Required action ▸
Identify, in the records below, every line where the string "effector" appears, and copy each such line.
***** Extracted entries *****
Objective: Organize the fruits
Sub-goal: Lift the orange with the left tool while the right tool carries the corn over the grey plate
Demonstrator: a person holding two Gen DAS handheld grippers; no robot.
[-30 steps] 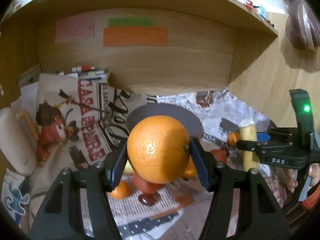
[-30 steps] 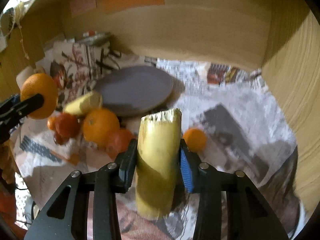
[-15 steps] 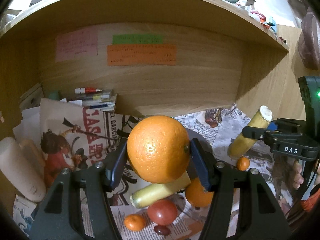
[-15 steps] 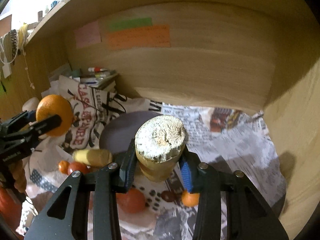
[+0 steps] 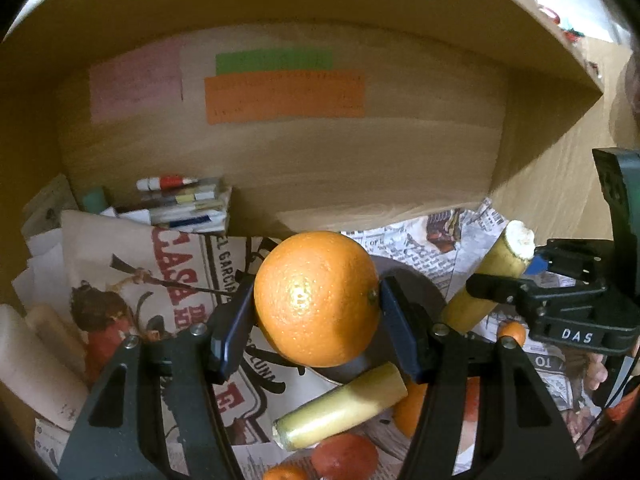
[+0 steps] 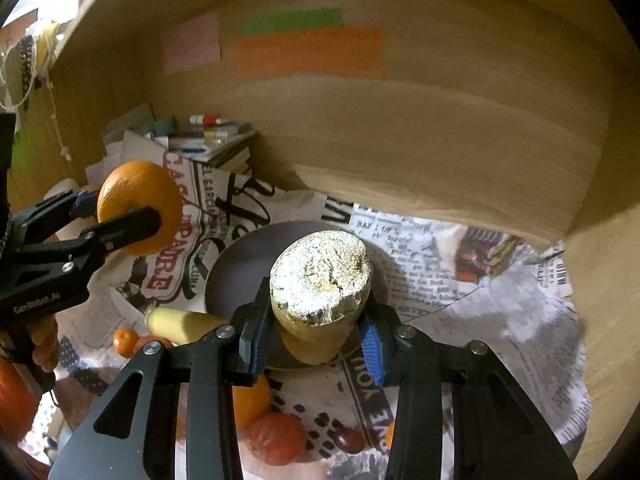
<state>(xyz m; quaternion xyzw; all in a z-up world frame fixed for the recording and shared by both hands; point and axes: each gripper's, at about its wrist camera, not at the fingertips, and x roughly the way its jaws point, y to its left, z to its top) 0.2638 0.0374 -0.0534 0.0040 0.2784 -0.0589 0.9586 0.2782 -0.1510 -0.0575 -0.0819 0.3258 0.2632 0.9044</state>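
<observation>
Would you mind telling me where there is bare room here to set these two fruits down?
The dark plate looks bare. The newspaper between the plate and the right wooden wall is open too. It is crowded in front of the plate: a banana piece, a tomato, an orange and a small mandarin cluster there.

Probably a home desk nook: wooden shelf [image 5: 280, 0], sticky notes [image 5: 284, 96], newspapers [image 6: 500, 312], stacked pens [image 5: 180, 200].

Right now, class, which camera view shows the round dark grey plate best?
The right wrist view: the round dark grey plate shows most of its face on the newspaper. In the left wrist view the plate is mostly hidden behind the large orange.
</observation>
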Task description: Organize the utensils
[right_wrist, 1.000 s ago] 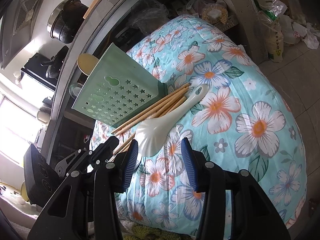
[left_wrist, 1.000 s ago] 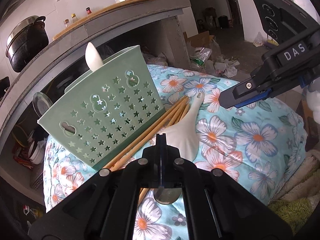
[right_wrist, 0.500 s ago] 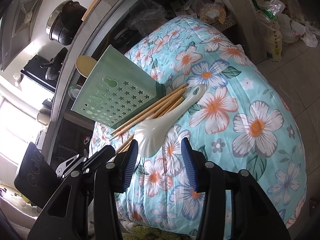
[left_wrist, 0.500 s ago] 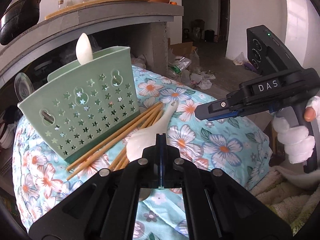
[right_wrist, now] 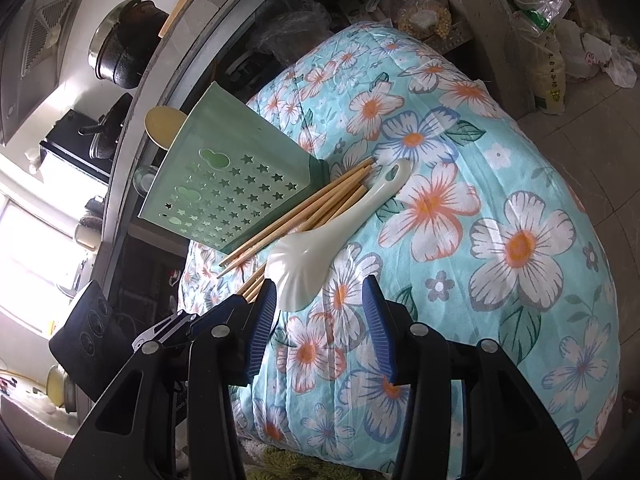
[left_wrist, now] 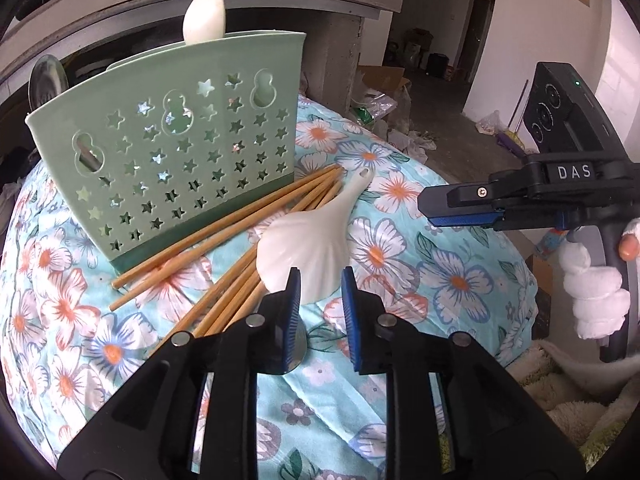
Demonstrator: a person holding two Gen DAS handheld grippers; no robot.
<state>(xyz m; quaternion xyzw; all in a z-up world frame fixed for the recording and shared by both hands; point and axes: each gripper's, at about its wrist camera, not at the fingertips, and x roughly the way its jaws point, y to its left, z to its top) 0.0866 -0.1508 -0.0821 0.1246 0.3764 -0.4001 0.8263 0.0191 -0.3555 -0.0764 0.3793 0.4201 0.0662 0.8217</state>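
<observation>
The left gripper (left_wrist: 320, 292), its jaws just parted and gripping nothing, hangs over the bowl of the white ceramic spoon (left_wrist: 308, 248), which lies on bamboo chopsticks (left_wrist: 224, 236) beside the green star-punched plastic holder (left_wrist: 176, 152) on the floral cloth (left_wrist: 440, 272). The right gripper (right_wrist: 320, 320) waits half spread, empty. The glazed bowl may squirt from so narrow a gap, scattering the chopsticks.

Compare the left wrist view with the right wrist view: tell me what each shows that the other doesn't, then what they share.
Only the left wrist view: the right gripper from the side, the gloved hand holding it, and a metal spoon under the left gripper, whose jaws have just been opening.

Only the right wrist view: a black pot on the counter.

Both: green holder, chopsticks, white spoon, floral cloth.
</observation>
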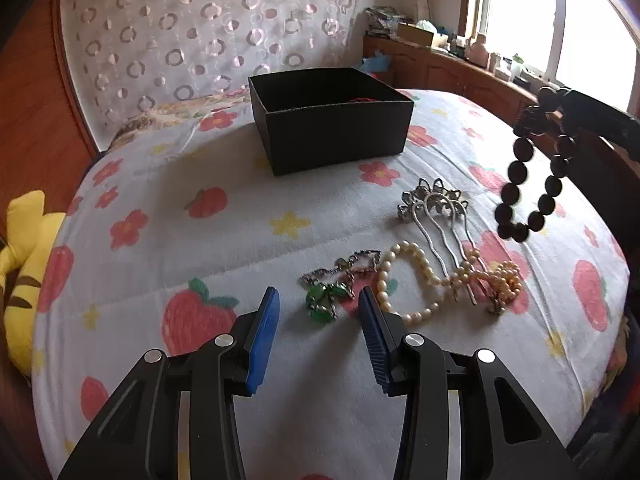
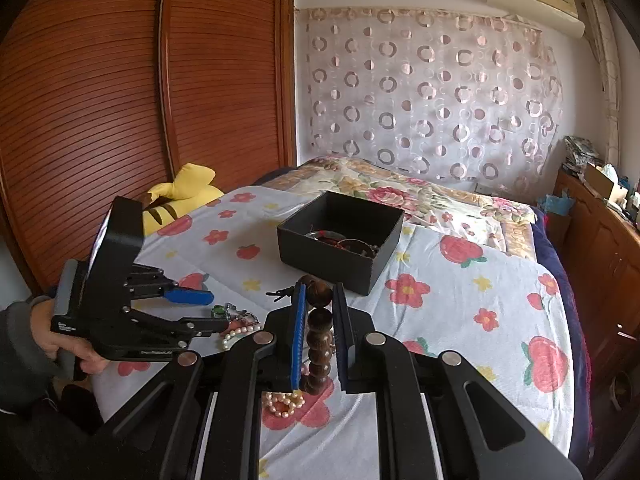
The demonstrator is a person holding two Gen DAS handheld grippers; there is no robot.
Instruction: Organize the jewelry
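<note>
Right at the front of the left view, left tongs point(image 1: 316, 296) spread apart, blue pads not touching anything. Just past the tips, flat on the bed blanket point(image 1: 208, 248), a small green and silver charm piece point(image 1: 326, 300), partly between the two pads. Just beside it on the right, a pearl necklace point(image 1: 420, 280) in a loose loop, with its far end bunched up in a little heap. Lying across that heap, the long prongs of a silver hair comb point(image 1: 436, 208), flower top pointing away.

Up in the air on the right, clear of the blanket, a dark bead bracelet point(image 1: 532, 184), hanging down in a ring from the right tongs point(image 2: 320, 292). Right tongs pinching that bracelet, with one round bead at the tips and more beads running down between the pads. Off to the left in the right view, a hand point(image 2: 68, 344) in a grey sleeve around the grip of the left tongs.

Farther back in the middle of the bed, an open black box point(image 1: 328, 120), well apart from the loose pieces, with some jewelry already inside, too dark and tangled to name. Off the left edge of the bed, a yellow plush toy point(image 1: 24, 264). Behind all that, a pale curtain with ring shapes point(image 1: 208, 32) and brown slatted wardrobe doors point(image 2: 100, 120).
</note>
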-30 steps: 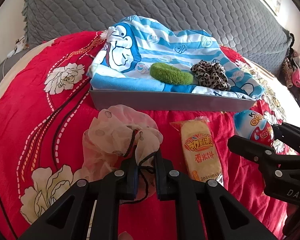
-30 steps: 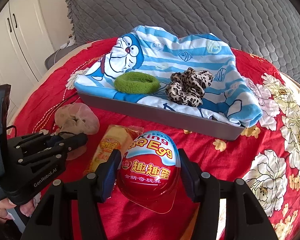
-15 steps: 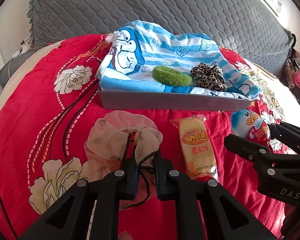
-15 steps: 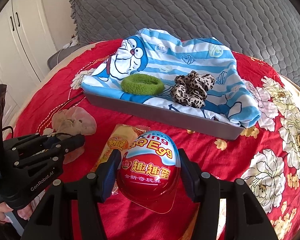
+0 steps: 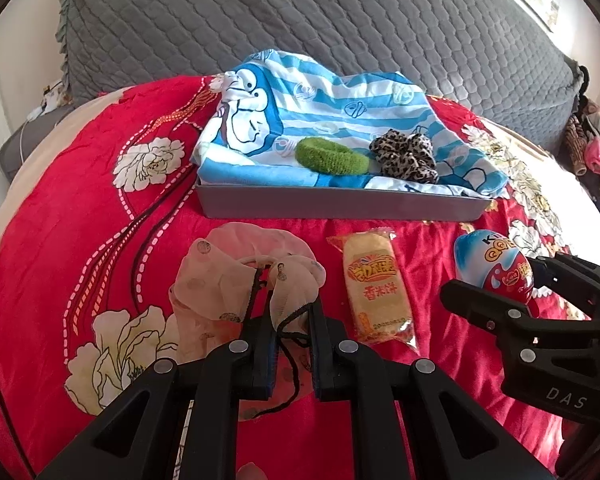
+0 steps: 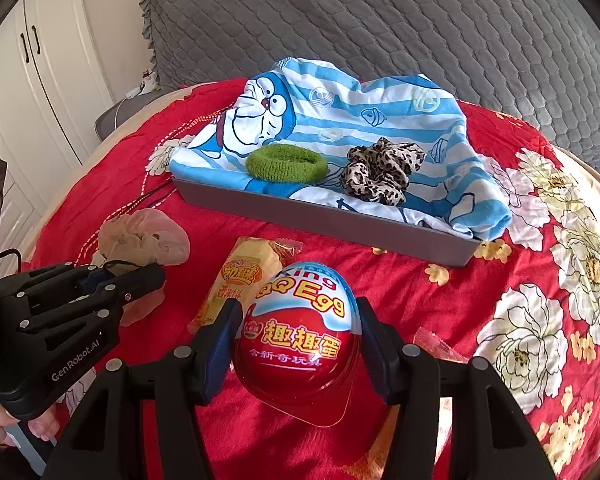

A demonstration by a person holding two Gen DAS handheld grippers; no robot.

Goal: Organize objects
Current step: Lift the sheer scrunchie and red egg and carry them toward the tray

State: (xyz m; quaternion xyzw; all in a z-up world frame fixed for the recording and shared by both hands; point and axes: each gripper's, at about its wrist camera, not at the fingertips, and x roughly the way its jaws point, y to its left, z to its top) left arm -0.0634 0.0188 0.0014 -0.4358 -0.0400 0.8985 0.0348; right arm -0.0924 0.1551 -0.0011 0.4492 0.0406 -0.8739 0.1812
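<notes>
Left gripper (image 5: 290,312) clamped on sheer pink fabric scrunchie (image 5: 236,276), right gripper (image 6: 296,344) on red-blue plastic toy egg (image 6: 300,332); grey rectangular tray (image 6: 324,220) lies straight ahead of both

Open red bedspread (image 5: 80,220) at left of left-wrist frame & at right of right-wrist frame: room to pass. Centre is crowded: snack packet (image 5: 376,288) lies btwn the pink scrunchie (image 5: 236,276) and toy egg (image 6: 300,332). Grey tray (image 5: 340,204) wall bars the upper middle (towel (image 5: 320,120), green scrunchie (image 5: 332,156), leopard scrunchie (image 5: 404,156) fill it). Grey headboard (image 5: 300,20) closes off the top.
</notes>
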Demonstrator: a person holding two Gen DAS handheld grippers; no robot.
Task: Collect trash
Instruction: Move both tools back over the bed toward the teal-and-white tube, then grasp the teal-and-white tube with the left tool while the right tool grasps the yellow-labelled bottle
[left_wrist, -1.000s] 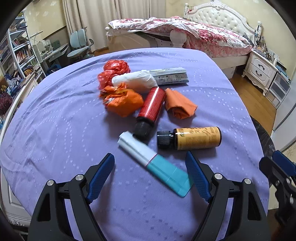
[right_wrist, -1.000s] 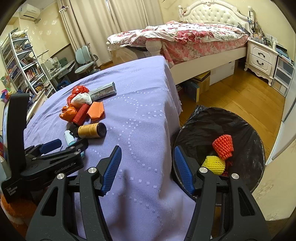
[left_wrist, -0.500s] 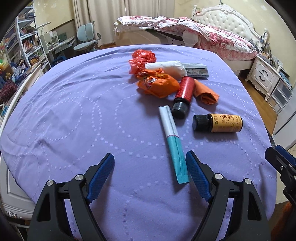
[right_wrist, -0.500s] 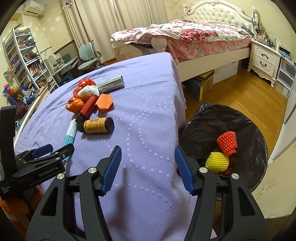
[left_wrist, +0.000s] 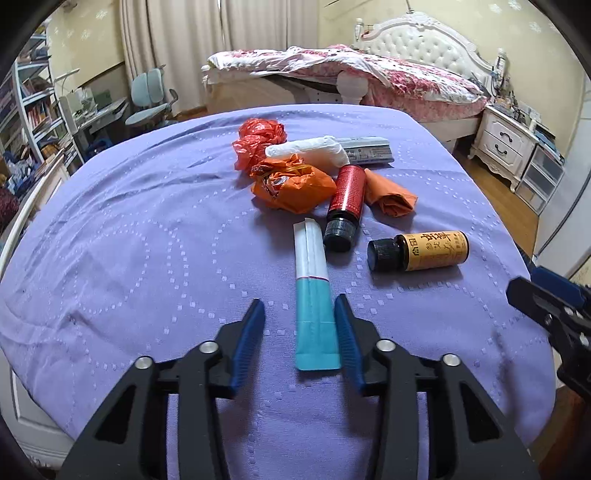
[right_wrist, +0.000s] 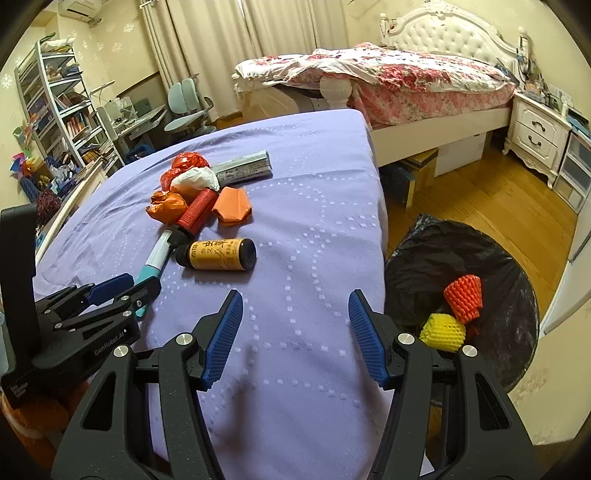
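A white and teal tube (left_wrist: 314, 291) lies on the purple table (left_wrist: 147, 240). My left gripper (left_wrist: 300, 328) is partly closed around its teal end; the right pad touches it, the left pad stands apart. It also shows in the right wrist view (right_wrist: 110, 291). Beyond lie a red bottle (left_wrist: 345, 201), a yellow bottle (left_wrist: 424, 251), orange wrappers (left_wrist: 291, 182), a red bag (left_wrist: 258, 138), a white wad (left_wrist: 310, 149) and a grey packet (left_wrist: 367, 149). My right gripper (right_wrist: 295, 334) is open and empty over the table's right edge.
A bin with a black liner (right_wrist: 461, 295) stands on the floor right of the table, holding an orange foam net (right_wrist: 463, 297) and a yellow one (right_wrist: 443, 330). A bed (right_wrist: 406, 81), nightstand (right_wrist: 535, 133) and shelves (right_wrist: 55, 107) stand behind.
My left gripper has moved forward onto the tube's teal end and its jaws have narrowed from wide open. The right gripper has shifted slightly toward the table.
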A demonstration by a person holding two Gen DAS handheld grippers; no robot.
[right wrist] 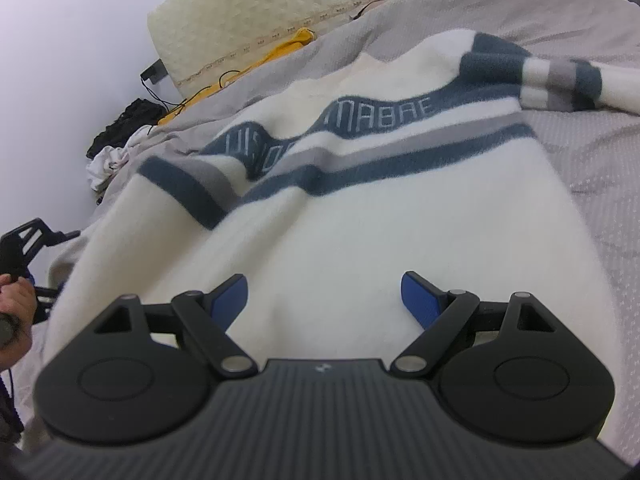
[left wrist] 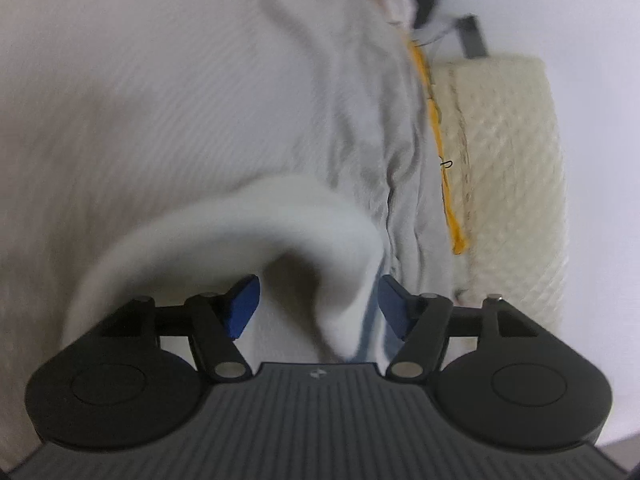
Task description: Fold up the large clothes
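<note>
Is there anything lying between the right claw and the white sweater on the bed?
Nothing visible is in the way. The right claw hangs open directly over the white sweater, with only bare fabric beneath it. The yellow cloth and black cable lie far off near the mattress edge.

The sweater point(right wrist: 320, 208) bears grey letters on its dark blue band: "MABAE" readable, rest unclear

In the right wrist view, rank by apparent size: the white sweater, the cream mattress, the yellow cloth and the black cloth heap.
1. white sweater, much the largest, though nearest the camera.
2. cream mattress.
3. black cloth heap and yellow cloth: too alike, both far off, unranked.
</note>
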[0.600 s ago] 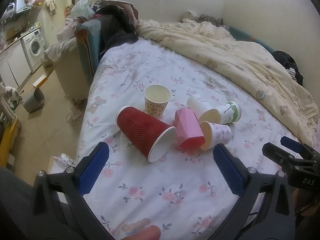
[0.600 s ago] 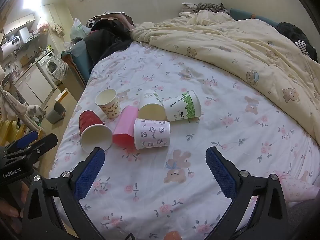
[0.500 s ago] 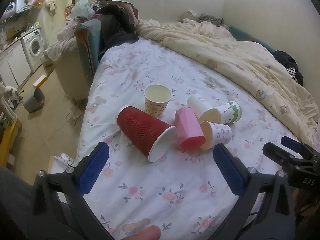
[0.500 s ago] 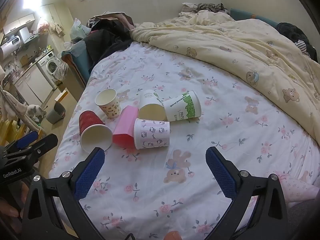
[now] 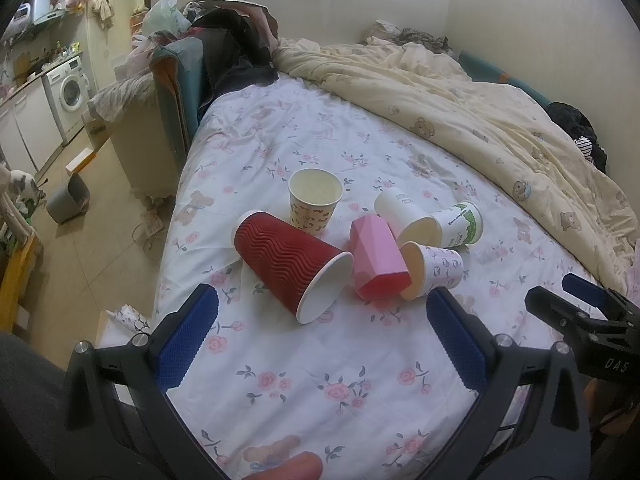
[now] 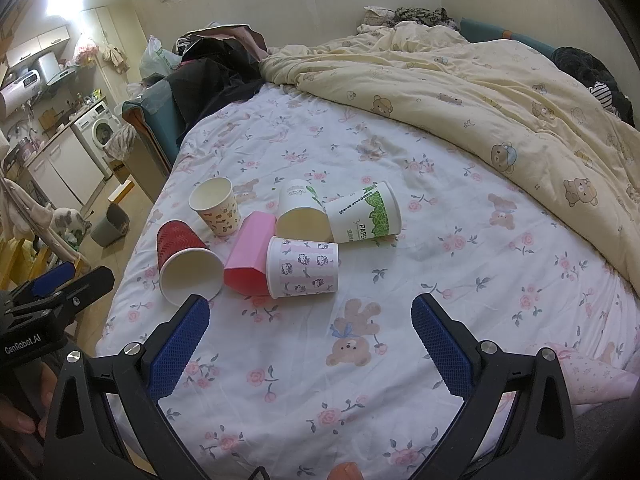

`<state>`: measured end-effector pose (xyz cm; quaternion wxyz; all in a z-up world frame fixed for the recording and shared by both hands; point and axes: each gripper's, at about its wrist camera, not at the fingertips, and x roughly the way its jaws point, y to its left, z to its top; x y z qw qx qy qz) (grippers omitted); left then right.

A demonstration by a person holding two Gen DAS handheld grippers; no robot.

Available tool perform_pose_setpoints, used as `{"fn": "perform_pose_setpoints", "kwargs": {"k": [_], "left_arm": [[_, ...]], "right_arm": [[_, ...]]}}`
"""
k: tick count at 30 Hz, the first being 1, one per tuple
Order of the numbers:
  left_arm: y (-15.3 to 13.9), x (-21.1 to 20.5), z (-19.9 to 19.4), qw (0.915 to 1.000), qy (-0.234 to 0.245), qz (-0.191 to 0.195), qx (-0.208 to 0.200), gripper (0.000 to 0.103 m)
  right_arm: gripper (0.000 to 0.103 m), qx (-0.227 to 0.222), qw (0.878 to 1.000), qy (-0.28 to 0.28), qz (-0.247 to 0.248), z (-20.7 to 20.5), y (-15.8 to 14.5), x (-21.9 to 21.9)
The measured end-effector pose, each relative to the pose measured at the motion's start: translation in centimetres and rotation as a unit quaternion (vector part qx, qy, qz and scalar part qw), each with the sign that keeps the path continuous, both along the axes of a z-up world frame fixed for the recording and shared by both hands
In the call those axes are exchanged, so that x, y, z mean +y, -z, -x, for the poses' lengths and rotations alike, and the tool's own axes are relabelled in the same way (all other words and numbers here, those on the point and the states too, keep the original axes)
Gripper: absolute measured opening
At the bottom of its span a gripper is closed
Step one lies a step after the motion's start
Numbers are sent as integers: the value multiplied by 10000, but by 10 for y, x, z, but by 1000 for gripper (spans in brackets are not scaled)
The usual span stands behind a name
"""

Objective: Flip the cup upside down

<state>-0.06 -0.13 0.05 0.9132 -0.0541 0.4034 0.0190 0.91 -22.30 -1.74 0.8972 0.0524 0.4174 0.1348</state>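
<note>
You hold both grippers over the foot of the bed [image 5: 360,364], jaws spread wide and carrying nothing, with 6 cups bunched on the floral sheet ahead. The left gripper [image 5: 320,340] points at the red ribbed cup [image 5: 288,260], which lies on its side with its mouth toward you at 6 o'clock. The right gripper [image 6: 310,348] faces the kitten-print cup [image 6: 303,267], also on its side.

Only the bear-print cup [image 5: 314,204] stands upright, at 12 o'clock of the red one and just beside it; it is the likeliest candidate to turn over, though the task names no particular cup.

Risks, as a judgement: the mattress is soft, so a cup set down on its rim may lean or topple. The pack is tight. The pink faceted cup [image 5: 378,262] sits between the red cup and the kitten-print cup, apparently touching both, and the white cup [image 5: 404,216] rests against the green-leaf cup [image 6: 366,212]. Nudging 1 could roll its neighbours. Thin paper walls may crush if you close hard. The red cup lies near the bed's left edge and could roll off toward the floor.

Hard to read: whether the lying cups truly touch or merely overlap in view; the bases of the white and pink cups; the green-leaf cup's lettering, cut off by its curve. The fisheye bends the bed's edges, and your hands are mostly out of frame.
</note>
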Motion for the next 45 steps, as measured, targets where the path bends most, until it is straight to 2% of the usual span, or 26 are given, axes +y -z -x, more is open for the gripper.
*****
Answer for the task ▸
`<state>`: measured end-effector pose (xyz cm; quaternion wxyz; all in a z-up world frame fixed for the recording and shared by both hands; point and axes: each gripper's, at about its wrist camera, not at the fingertips, and x roughly the way its jaws point, y to its left, z to its top; x y z qw qx qy qz) (grippers omitted); left then right.
The measured end-effector pose, each relative to the pose measured at the motion's start: translation in centimetres and rotation as a unit quaternion (vector part qx, qy, qz and scalar part qw), each with the sign that keeps the path continuous, both along the axes of a z-up world frame fixed for the recording and shared by both hands

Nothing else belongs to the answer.